Directions ▸
The response should consist of the listing, repeated word for word.

==== Available data

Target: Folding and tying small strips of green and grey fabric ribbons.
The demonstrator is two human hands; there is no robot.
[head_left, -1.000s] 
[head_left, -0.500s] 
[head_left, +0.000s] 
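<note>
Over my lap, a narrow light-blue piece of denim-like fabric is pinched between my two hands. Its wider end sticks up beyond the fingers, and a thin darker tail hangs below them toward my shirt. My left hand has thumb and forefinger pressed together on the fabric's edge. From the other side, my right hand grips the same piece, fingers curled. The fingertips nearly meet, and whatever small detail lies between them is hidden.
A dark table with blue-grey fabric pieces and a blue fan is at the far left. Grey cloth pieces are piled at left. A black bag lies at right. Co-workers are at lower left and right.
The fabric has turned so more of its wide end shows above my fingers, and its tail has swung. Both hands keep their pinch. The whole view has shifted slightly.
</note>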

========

Your response ▸
Target: Folding and tying small strips of green and grey fabric ribbons.
The demonstrator is two human hands; there is no robot.
[head_left, -1.000s] 
[head_left, -0.500s] 
[head_left, +0.000s] 
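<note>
Over my lap, a narrow light-blue piece of denim-like fabric is pinched between my two hands. Its wider end sticks up beyond the fingers, and a thin darker tail hangs below them toward my shirt. My left hand has thumb and forefinger pressed together on the fabric's edge. From the other side, my right hand grips the same piece, fingers curled. The fingertips nearly meet, and whatever small detail lies between them is hidden.
A dark table with blue-grey fabric pieces and a blue fan is at the far left. Grey cloth pieces are piled at left. A black bag lies at right. Co-workers are at lower left and right.
The fabric has turned so more of its wide end shows above my fingers, and its tail has swung. Both hands keep their pinch. The whole view has shifted slightly.
</note>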

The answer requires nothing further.